**Aim of the exercise**
The result should be every line in the data below that carries the string "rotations".

**Data extract**
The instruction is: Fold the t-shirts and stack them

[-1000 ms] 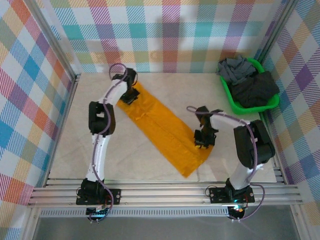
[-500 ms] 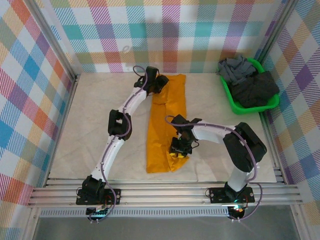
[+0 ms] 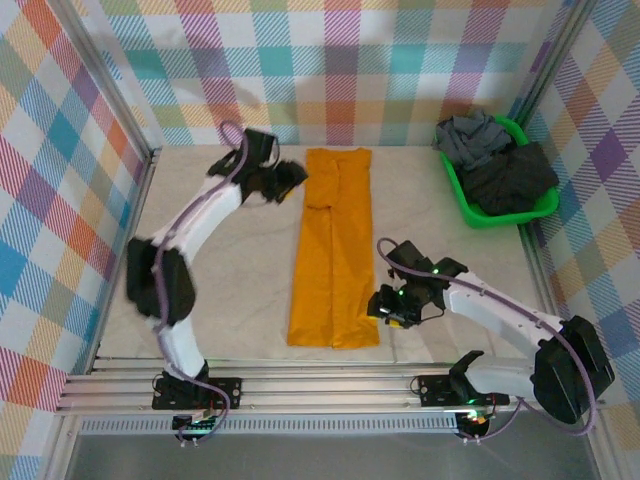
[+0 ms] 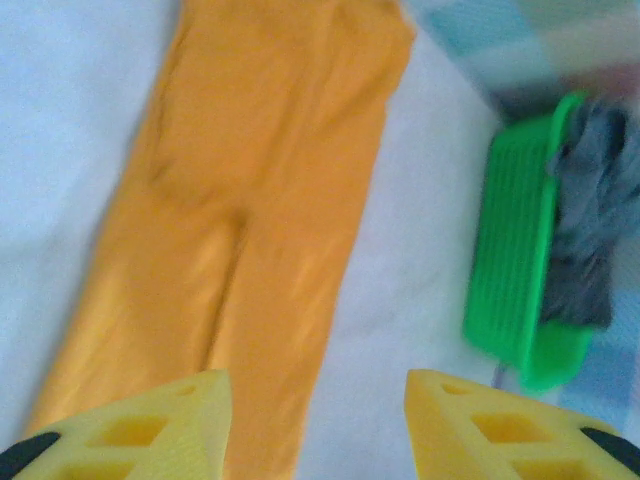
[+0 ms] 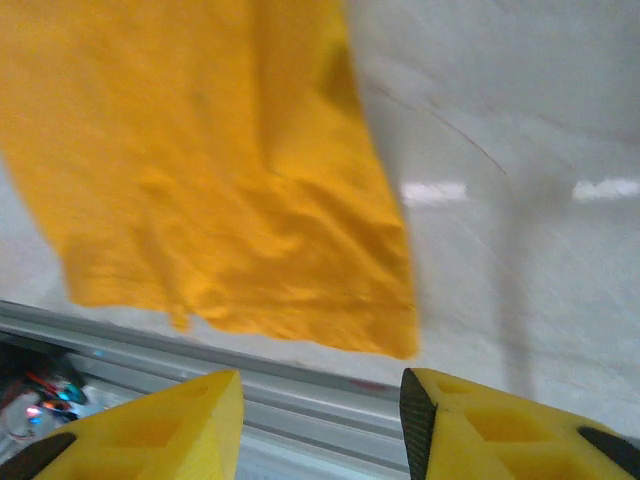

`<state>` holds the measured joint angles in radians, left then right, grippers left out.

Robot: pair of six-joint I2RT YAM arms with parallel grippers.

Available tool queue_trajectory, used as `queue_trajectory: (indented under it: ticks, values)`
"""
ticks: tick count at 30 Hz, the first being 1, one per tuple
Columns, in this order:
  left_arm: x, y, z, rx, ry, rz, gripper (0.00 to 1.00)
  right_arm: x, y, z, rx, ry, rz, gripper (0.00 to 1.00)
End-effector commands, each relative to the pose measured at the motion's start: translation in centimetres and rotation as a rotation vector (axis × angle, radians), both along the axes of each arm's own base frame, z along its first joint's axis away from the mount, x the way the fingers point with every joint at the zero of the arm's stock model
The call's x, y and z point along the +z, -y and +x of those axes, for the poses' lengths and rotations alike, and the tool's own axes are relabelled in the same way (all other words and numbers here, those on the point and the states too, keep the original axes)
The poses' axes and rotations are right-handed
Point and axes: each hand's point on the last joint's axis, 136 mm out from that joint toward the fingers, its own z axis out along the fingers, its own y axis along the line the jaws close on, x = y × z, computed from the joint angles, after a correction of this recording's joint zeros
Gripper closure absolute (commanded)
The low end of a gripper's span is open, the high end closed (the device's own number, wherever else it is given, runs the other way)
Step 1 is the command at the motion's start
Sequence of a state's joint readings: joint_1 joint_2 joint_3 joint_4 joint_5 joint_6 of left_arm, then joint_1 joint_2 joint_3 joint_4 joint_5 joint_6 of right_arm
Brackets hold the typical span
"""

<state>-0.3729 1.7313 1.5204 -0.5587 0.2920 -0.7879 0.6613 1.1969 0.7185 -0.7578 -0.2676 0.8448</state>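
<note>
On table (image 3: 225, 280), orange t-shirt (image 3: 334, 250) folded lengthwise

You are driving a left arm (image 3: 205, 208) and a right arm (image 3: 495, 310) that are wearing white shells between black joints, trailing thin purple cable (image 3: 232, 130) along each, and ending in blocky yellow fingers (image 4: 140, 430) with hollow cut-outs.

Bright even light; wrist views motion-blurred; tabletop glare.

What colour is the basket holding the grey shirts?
The basket is bright green, clearest in the top external view.
</note>
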Motion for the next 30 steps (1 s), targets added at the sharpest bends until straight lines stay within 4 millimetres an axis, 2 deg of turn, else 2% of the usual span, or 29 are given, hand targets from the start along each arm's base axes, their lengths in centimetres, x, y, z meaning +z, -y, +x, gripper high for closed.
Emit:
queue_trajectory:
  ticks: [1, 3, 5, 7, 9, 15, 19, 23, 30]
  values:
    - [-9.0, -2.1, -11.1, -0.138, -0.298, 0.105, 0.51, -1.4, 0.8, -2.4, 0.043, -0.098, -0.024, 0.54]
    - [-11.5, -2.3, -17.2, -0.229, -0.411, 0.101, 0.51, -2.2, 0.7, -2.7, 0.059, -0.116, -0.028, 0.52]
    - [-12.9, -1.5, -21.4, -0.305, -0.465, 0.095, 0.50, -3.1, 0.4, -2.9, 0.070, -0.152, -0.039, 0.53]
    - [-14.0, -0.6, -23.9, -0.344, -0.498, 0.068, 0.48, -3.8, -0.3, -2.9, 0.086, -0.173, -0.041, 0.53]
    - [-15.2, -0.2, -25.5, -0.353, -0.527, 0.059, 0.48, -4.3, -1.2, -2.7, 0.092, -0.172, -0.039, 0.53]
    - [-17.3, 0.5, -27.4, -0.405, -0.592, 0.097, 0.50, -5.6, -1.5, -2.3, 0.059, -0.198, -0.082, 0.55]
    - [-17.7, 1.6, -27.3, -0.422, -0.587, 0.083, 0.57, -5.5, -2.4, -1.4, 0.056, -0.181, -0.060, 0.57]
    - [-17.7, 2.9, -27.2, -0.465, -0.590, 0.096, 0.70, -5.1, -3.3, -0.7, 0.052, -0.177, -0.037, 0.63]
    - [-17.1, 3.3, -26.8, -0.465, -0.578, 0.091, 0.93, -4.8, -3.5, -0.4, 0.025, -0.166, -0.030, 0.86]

**Solved problem**
The call's x, y and z point along the +z, -y and +x of those axes, for the poses' lengths and rotations alike, and the tool's own axes are relabelled in the same way (all other words and numbers here, those on the point and the states too, keep the original axes)
The poses' axes and rotations are right-handed

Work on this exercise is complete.